Milking our cow Hari Priya on a two-family farm in the South Konkan belt of Maharashtra, India, is quite different from milking cows on a big farm in the U.S.

Hari Priya is a small deshi, or native, cow who gives only two liters daily—just enough for some milksweets, such as rasagullas or mango or chikoobarfi, and a cup of hot milk for four or five people. Still, we feel great satisfaction taking care of her and offering her milk to Krishna.

An Intimate Milking Scene

You won’t find commercial milk industries or milking machines in our area. Cows are milked the same intimate way they always have been. We tie up Hari Priya for milking and bring her calf to her. The calf, Jaya Radhe, sucks eagerly at the mother’s udder, tail up in the air, nudging the udder with a hard shove to bring down the milk. Hari Priya licks the calf’s body affectionately. After a few minutes, we pull Jaya Radhe away from the udder and hold her.

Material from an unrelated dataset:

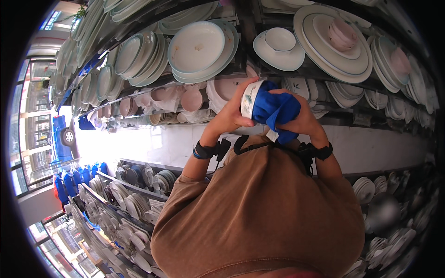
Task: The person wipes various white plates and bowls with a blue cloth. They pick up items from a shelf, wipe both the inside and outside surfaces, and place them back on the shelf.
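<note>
A white ceramic bowl with a painted leaf pattern is tipped on its side, held around its outside by my left hand. A blue cloth with a small pale tag fills the bowl's mouth and hangs down from it. My right hand is closed on the cloth, some fingers hidden in its folds. Both hands are in front of my chest, near the edge of a dish shelf. Behind them stand a small bowl on a blue-rimmed plate and stacked pale plates.
Large oval plates with pink bowls on top stand at the upper right. A lower shelf holds pink bowls and wrapped dishware. More shelves with plates are behind me, and pale floor runs between the rows.
</note>
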Demonstrator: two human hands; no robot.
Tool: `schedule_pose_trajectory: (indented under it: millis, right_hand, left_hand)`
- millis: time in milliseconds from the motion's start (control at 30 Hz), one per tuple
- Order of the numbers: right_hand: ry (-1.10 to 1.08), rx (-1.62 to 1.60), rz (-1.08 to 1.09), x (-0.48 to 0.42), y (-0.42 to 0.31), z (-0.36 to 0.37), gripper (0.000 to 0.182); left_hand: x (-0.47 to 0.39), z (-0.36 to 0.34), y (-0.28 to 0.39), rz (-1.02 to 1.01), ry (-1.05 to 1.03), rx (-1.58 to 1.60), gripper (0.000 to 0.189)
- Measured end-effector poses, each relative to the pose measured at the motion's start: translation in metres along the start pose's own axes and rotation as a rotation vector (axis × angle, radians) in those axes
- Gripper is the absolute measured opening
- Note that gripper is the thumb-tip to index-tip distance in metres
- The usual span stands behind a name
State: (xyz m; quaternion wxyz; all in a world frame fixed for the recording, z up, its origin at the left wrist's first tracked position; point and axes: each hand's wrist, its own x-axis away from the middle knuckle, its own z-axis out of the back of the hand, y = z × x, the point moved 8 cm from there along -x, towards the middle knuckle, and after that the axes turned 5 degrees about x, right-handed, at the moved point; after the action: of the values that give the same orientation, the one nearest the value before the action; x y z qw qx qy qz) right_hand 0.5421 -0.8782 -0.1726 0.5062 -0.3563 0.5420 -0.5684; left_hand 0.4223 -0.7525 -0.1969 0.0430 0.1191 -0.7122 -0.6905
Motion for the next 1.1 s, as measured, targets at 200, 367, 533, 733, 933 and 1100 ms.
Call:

Indignant at the interruption in the nursing, she struggles while she watches someone else “stealing” her milk. But her mother continues to lick her contentedly, and soon Jaya Radhe starts to munch on hay and grains. By Krishna’s arrangement, a cow produces much more milk than her calf needs, and we have to be careful that Jaya Radhe doesn’t take too much, or she will get “scours,” a kind of diarrhea that can kill young calves.

As soon as the calf is pulled away from the udder, we wash Hari Priya’s udder with clean water. We milk her with one hand, holding the milking vessel in the other. Hari Priya’s teats, small compared with those of Western cow breeds, are difficult to grasp with the whole hand. Using two fingers and a thumb is the easiest way.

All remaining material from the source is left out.